How many times do you revisit your IT architecture? One of the things that the public cloud has helped us to do is to revisit not just our architecture, but ways we can infuse some of the new processes into our existing IT platforms.
Virtualization is not going anywhere. Even as the shift to public cloud and multicloud adoption continues to rise both in scale and popularity. What has become incredibly important is the need to reassess how we operate and design our existing “traditional” infrastructure to make sure we in the technology organization is competitive in value and capabilities to what the public cloud allure is creating for our CIOs.
The concept of Superclusters is one that I’ve been especially keen on for by 3 decades in the industry including 20+ years running moderate and large-scale VMware environments. Designing clusters is most often done for logical segmentation than physical segmentation. I’ll explain what that means.
SCENARIO: DEV, PROD, DMZ Clusters
You may know this design well as it’s a common choice. We build separate clusters for development workloads, production workloads, and then a third unique cluster for public-facing and specialized workloads. Seems logical to give an operational separation between workload types and also physical segmentation as a bit of a firewall between environments.
The catch is that with virtualization and the nature of workloads moving and accessing each other through real and virtual firewalls, there is no actual need to physically separate between clusters. That’s one reason that is easy to set aside.
Another popular (and misplaced) idea is that resource usage has to be separated between clusters so that apps aren’t fighting each other and taking power and performance away from other apps. Just like we have virtual firewalls, there is a better way to allocate and manage resources in a modern application hosting environment…but let’s not jump right to it yet.
Overhead = Overblown
The biggest issue with the 3 cluster design we just showed is an incredible amount of waste that is both costly and unnecessary. We all know that we design hardware clusters for planned capacity and growth. We also know that we (as humans) are particularly bad at guesswork. When in doubt, guess high…which is how we got to this difficult place.
If we are at 60% capacity on each of the 3 clusters then you literally have 1.2 full clusters of capacity being entirely unused on a permanent basis. That’s assuming you are actually using the 60% fully at any given time, which thanks to virtualization and application patterns, we are not.
What makes this even worse is that your DMZ probably has a small number of workloads. I’m not doubting the importance of those workloads, but to keep a resilient environment you are probably vastly overprovisioned. It’s just the way we have always done things. The math doesn’t look good though:
- Dev cluster – 4 servers total – 1+ idle
- Prod cluster – 7 servers total – 3+ idle
- DMZ cluster – 3 servers total – 2+ idle
Flattening Clusters FTW!
Let’s assume we are able to share networks, storage, and create virtual barriers (micro-segmentation, virtual firewalls etc.) between our workloads.
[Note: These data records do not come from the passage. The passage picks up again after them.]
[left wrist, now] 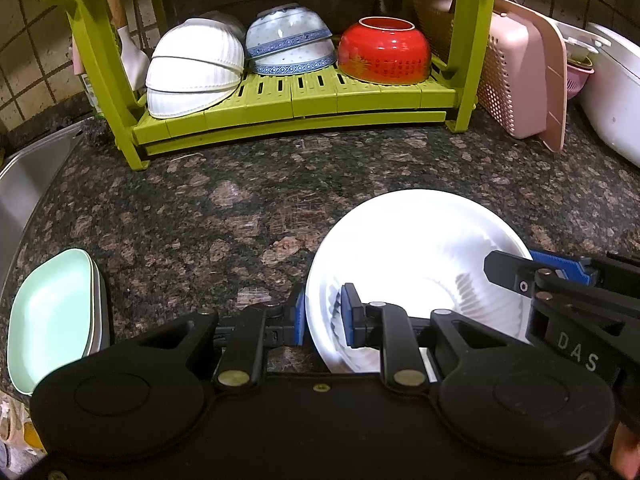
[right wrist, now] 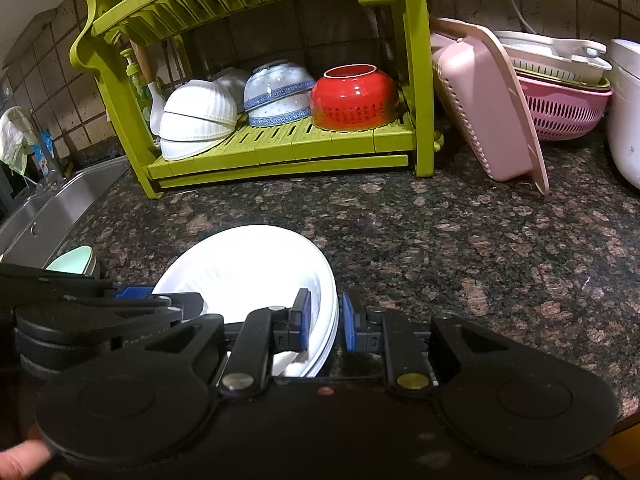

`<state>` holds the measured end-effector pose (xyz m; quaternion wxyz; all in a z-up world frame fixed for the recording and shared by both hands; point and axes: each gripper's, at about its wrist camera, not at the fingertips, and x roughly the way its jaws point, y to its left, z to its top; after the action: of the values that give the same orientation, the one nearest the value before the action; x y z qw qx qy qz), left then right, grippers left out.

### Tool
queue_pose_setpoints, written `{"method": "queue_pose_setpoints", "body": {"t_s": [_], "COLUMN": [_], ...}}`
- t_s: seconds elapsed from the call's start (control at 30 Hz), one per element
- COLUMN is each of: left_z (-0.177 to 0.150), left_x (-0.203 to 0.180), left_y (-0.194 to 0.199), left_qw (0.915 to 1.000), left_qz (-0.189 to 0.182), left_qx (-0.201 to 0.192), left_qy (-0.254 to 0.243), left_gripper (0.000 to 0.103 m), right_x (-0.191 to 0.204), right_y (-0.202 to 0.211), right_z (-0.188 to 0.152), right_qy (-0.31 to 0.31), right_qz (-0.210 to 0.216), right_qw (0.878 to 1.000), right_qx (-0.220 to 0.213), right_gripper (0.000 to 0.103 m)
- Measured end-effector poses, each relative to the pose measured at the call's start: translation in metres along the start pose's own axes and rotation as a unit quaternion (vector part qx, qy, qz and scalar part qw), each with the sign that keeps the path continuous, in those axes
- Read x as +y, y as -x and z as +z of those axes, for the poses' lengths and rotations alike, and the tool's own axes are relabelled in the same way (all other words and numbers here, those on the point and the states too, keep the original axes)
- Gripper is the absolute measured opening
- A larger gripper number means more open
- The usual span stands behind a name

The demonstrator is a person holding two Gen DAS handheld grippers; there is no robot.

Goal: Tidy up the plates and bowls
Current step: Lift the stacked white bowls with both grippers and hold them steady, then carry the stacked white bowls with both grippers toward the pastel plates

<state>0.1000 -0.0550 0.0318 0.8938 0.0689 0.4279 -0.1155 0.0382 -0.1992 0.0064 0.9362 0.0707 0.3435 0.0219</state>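
A stack of white ribbed bowls (left wrist: pixel 400 248) (right wrist: pixel 248 264) sits low over the dark granite counter in front of me. My left gripper (left wrist: pixel 324 316) is shut on the stack's left rim, one blue pad outside and one inside. On the opposite rim my right gripper (right wrist: pixel 325 318) is shut too, and it shows in the left wrist view (left wrist: pixel 532 268). The green dish rack (left wrist: pixel 296 112) (right wrist: pixel 280 160) stands behind, with upturned white ribbed bowls (left wrist: pixel 196 68), blue-patterned bowls (left wrist: pixel 288 44) and a red bowl (left wrist: pixel 384 52) on its lower shelf. Mint-green plates (left wrist: pixel 52 312) (right wrist: pixel 74 260) lie stacked at the left.
A steel sink (left wrist: pixel 24 184) (right wrist: pixel 60 208) drops off at the far left. A pink basket (left wrist: pixel 516 68) (right wrist: pixel 480 100) leans against the rack's right side, beside a pink colander (right wrist: pixel 560 108) and a white appliance (left wrist: pixel 612 96). Bare counter lies between the bowls and the rack.
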Motion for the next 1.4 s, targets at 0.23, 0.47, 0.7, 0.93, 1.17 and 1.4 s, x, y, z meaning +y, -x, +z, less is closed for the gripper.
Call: {"method": "queue_pose_setpoints", "body": {"t_s": [0.23, 0.47, 0.7, 0.93, 1.17, 1.4], "left_z": [0.0003, 0.0002, 0.0002, 0.0001, 0.0002, 0.0004], "left_x": [0.0007, 0.0006, 0.0001, 0.001, 0.002, 0.0018], "left_y": [-0.0006, -0.0002, 0.0016, 0.0028, 0.0063, 0.0072], "left_qw": [1.0, 1.0, 0.9999, 0.9997, 0.9995, 0.9994], "left_qz": [-0.003, -0.001, 0.003, 0.01, 0.014, 0.017], "left_qx": [0.002, 0.0, -0.005, -0.011, -0.021, -0.023], "left_qy": [0.007, 0.008, 0.01, 0.018, 0.018, 0.019], "left_gripper": [0.029, 0.029, 0.029, 0.05, 0.05, 0.05], "right_x": [-0.0003, -0.0008, 0.0003, 0.0015, 0.003, 0.0038], "right_y": [-0.0015, -0.0021, -0.0036, -0.0045, -0.0059, -0.0069], "right_z": [0.0008, 0.0009, 0.0006, 0.0002, -0.0002, 0.0], "right_qy": [-0.001, -0.002, 0.0, 0.002, 0.004, 0.01], "right_qz": [0.001, 0.002, 0.001, 0.0, 0.001, 0.003], "right_qw": [1.0, 1.0, 1.0, 1.0, 1.0, 1.0], "right_qx": [0.005, 0.007, 0.01, 0.012, 0.014, 0.014], "right_gripper": [0.025, 0.031, 0.031, 0.031, 0.034, 0.042]}}
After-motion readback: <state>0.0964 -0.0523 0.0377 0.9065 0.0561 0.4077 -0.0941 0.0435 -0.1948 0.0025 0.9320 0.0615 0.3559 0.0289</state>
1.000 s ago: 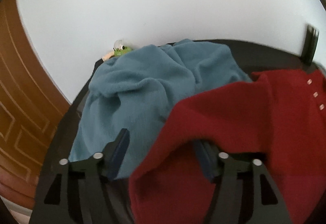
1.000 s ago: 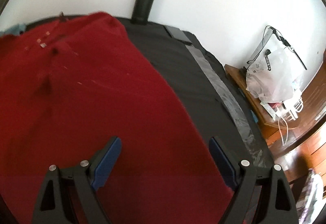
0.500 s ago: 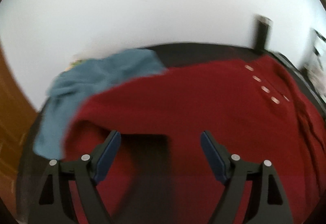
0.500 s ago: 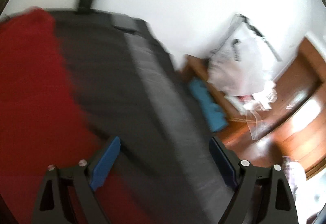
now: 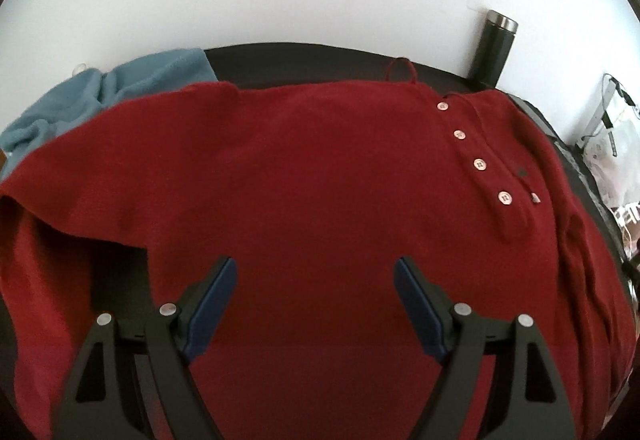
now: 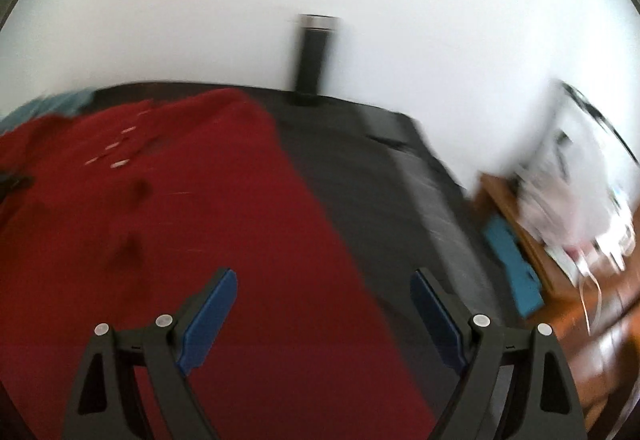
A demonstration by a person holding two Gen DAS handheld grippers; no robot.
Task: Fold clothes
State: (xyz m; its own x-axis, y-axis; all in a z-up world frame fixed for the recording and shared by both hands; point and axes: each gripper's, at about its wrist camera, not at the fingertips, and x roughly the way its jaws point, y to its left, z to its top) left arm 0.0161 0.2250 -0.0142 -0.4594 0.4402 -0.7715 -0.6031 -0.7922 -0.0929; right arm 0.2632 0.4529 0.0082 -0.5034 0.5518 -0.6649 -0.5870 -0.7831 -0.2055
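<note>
Shirt [image 5: 320, 176], red with a buttoned placket, lies spread flat on the dark counter [image 6: 360, 168], its collar end toward the black flask [image 5: 494, 48] at the wall. Blue garment [image 5: 104, 96] sits bunched beyond its far left edge. Left tool [image 5: 314, 280] hangs over the shirt's body, jaws wide, gripping nothing. Right tool [image 6: 324, 292] is likewise wide and empty, above the shirt's right edge. Judgement: each tool should pinch a single layer at an outer edge, then carry it across evenly, avoiding the buttons [image 5: 480, 163].
</note>
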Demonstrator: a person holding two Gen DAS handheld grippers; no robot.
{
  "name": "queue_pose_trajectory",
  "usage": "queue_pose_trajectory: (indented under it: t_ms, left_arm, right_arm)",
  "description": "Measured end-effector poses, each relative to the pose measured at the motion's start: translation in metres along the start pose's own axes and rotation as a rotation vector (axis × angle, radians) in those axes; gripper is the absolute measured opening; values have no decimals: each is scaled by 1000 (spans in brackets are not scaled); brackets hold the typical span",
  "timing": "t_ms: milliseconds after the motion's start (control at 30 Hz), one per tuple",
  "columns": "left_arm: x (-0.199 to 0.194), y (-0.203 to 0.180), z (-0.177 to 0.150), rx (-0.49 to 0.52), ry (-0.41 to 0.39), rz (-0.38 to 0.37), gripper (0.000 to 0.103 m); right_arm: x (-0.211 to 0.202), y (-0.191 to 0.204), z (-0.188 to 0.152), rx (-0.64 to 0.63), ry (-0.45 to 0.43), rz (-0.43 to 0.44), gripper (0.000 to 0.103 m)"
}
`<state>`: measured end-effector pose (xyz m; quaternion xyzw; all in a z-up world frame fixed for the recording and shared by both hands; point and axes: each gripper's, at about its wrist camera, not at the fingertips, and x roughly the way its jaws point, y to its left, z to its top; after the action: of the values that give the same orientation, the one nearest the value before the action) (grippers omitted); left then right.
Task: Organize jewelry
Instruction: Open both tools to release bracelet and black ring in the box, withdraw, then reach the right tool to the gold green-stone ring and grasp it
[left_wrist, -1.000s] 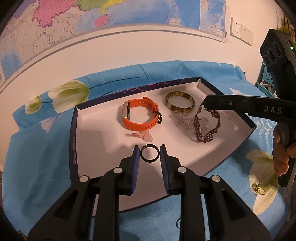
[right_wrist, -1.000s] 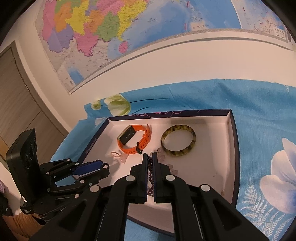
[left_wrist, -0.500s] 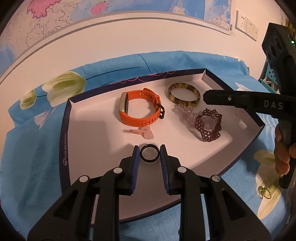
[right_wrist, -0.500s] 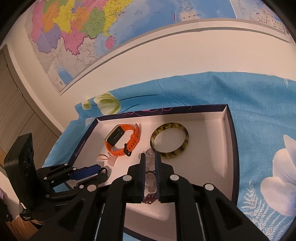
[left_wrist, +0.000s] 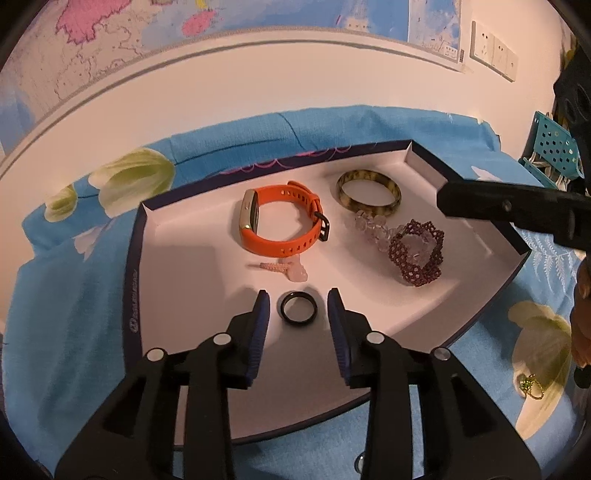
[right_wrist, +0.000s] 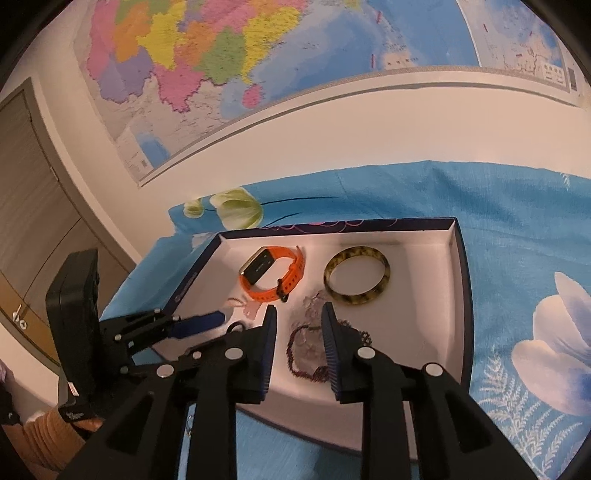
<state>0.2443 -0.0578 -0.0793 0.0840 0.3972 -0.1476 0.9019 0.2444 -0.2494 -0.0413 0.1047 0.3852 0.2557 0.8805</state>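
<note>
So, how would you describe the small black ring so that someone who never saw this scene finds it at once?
Look inside the shallow white tray on the blue floral cloth. Along its near edge, the black ring lies flat between the opening fingers of the left gripper, which do not touch it. It is the smallest plain loop, far smaller than the orange watch and the mottled bangle.

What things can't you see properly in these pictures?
- Small green and gold trinket, left wrist view: too small, near the warped edge, to tell what it is.
- Maroon beaded bracelet, right wrist view: partly behind the right gripper, whose jaws are opening.
- Black ring, right wrist view: mostly behind that gripper's finger.
- Person's hand, left wrist view: cut off by the edge.
</note>
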Motion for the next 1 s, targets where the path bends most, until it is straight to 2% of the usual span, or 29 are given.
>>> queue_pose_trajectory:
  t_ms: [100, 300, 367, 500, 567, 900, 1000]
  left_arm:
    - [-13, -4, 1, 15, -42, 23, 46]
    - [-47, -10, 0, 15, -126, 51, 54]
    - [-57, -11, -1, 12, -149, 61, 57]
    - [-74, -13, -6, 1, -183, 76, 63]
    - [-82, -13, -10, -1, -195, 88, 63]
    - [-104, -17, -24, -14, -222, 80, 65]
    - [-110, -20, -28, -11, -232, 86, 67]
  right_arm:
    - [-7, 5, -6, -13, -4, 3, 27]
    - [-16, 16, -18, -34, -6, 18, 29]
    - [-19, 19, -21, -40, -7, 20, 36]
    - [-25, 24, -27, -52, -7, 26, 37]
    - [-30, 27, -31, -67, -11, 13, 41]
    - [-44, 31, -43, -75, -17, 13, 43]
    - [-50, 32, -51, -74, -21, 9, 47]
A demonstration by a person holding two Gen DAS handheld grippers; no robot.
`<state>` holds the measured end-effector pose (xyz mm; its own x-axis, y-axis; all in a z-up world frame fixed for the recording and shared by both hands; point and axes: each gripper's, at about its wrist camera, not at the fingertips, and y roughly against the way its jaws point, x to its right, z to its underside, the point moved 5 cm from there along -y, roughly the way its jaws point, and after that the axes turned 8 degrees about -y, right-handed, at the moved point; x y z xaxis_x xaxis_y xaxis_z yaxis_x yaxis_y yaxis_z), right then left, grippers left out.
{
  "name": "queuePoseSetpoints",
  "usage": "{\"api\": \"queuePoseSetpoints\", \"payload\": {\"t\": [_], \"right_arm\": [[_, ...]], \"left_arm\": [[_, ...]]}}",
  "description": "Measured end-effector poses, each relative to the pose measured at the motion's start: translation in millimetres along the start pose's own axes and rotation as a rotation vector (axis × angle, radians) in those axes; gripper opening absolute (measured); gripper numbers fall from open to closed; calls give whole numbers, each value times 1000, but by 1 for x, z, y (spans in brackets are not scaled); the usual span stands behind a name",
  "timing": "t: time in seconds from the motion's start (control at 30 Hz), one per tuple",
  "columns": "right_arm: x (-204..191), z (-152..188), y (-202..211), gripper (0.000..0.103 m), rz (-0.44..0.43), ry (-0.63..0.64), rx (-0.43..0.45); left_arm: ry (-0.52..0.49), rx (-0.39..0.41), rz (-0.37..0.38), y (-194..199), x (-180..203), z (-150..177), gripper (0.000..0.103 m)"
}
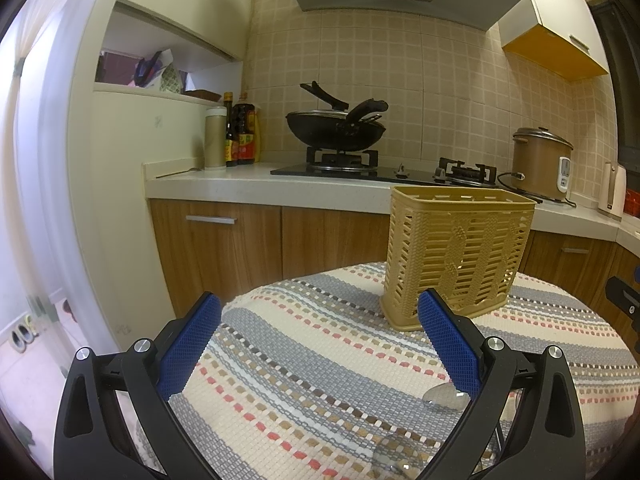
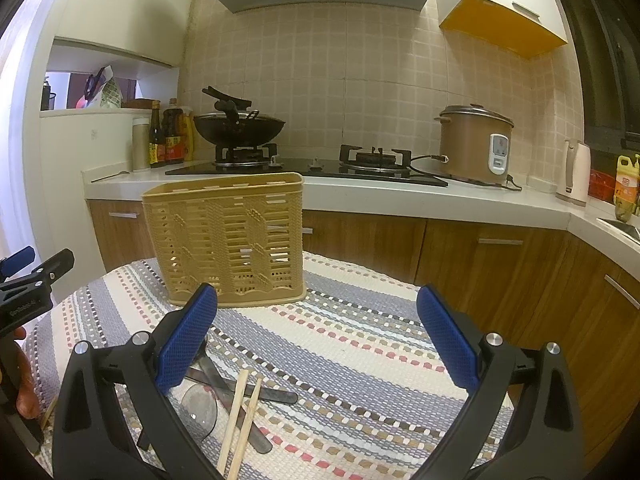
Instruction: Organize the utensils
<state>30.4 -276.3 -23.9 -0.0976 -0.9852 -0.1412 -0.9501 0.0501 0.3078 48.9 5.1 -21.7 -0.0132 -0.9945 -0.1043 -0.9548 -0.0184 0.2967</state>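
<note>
A tan slotted plastic utensil holder (image 1: 456, 256) stands upright on the striped woven cloth (image 1: 312, 360); it also shows in the right wrist view (image 2: 230, 240). Metal spoons (image 2: 200, 408) and a pair of wooden chopsticks (image 2: 240, 420) lie crossed on the cloth near the right gripper's left finger. Spoon bowls (image 1: 446, 394) show by the left gripper's right finger. My left gripper (image 1: 320, 312) is open and empty, the holder beyond its right finger. My right gripper (image 2: 318, 304) is open and empty above the cloth, right of the utensils.
Behind the table runs a kitchen counter (image 1: 240, 188) with a wok (image 1: 336, 128) on a gas stove, sauce bottles (image 1: 240, 136), a rice cooker (image 2: 474, 144) and a kettle (image 2: 576, 176). Wooden cabinets (image 2: 480, 264) stand below. The left gripper shows at the right view's left edge (image 2: 28, 280).
</note>
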Motion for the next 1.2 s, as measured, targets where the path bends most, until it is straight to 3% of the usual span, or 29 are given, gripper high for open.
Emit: {"api": "queuePoseSetpoints", "payload": {"t": [0.27, 0.4, 0.53, 0.67, 0.8, 1.0, 1.2], "right_arm": [[5, 5, -13, 94, 38, -16, -62], [8, 7, -21, 83, 28, -38, -111], [12, 8, -29, 72, 8, -65, -181], [8, 9, -45, 60, -72, -56, -340], [-2, 19, -62, 46, -128, -18, -530], [0, 43, -71, 34, -221, -111, -814], [-9, 60, -69, 16, -257, -128, -919]], "left_arm": [[61, -163, 145, -15, -28, 1, 91], [82, -260, 215, -14, -46, 0, 88], [31, -425, 288, -13, -44, 18, 75], [12, -590, 364, -10, -34, 49, 61], [-38, -729, 461, -1, -17, 76, 56], [-89, -814, 488, 3, 2, 99, 49], [-125, -820, 465, 2, 5, 99, 41]]}}
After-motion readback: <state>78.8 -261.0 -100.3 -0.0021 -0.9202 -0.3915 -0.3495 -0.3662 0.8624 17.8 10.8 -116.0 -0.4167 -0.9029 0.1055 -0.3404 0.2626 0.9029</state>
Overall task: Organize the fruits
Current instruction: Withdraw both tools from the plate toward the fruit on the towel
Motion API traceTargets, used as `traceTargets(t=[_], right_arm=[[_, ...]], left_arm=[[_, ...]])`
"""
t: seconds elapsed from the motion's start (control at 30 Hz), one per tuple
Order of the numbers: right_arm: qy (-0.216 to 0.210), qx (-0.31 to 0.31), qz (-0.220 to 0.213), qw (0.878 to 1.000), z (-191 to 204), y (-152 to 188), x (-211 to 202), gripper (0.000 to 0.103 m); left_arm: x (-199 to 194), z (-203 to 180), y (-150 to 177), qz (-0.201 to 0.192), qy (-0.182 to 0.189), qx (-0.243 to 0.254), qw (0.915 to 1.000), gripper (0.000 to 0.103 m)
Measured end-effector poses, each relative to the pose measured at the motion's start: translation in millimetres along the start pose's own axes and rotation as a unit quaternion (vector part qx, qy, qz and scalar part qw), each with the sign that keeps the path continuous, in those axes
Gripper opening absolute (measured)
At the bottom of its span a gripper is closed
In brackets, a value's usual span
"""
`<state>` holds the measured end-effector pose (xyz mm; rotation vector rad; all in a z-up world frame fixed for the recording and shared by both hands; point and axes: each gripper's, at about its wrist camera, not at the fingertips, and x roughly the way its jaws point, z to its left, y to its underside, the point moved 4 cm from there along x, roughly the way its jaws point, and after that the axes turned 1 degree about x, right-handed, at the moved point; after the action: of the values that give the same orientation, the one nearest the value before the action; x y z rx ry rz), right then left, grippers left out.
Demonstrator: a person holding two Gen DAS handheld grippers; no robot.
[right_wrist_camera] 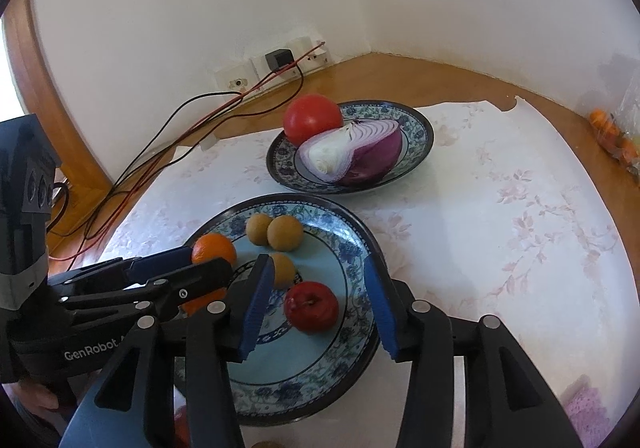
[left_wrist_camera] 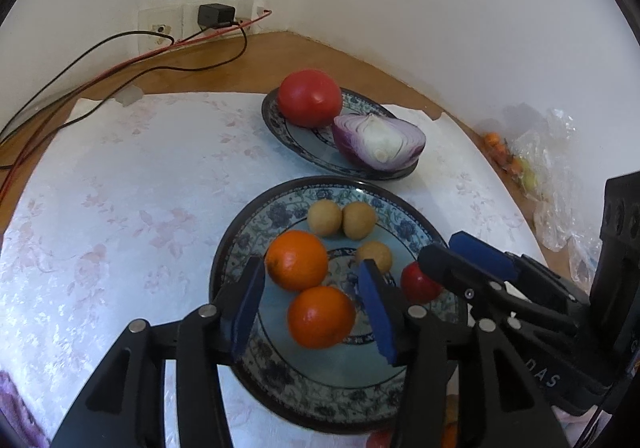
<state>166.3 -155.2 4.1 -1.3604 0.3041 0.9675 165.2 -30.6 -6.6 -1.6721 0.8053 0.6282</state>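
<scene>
While both fruits rest on the near plate (right_wrist_camera: 352,248), each hand-held gripper (left_wrist_camera: 316,308) (right_wrist_camera: 316,308) stands narrowly parted, gripping nothing.

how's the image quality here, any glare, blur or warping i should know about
Left wrist view: strong fisheye bend with dark corners, bluish glare on the tablecloth, and the near orange slightly soft. Right wrist view: the same warping, the wall bright and washed out, but the red fruit and halved onion look sharp.

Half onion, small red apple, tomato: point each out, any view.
half onion (right_wrist_camera: 360,156), right wrist view, on its purple outer skin.
small red apple (right_wrist_camera: 311,306), right wrist view, on its top near the stem.
tomato (left_wrist_camera: 309,97), left wrist view, on its front face.
</scene>
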Motion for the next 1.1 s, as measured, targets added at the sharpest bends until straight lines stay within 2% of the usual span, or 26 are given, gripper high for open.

If you’re running VMware then you don’t even need all the NSX bells and whistles. Your software and hardware firewalls already have the ability to present distinct network boundaries into the virtual cluster.
Now we merge the workloads and look at the same virtual utilization target of 60% (which is an artificial target anyways) and suddenly you have a few spare servers. This may not feel useful now because you can’t just send them back for a refund, but you have reduced the need to buy additional gear without impacting performance.
If you wanted to dabble with some Kubernetes on bare metal, or try something else in your Ops lab, you now have your own gear to reuse for a greater purpose than just sitting there idle.
If you want to see an example of what merging and flattening clusters does in practice, there is a fun and informative web streaming session on Turbonomic Labs that covers how to do it.
Look for much more in the blog as this is one of the most requested topics and we are excited to share some really great working examples from small, medium, and hyperscale environments.
As famed computer scientist, Rear Admiral Grace Murray Hopper, said in an interview in Information Week in 1987: “The most damaging phrase in the language is “We’ve always done it this way!”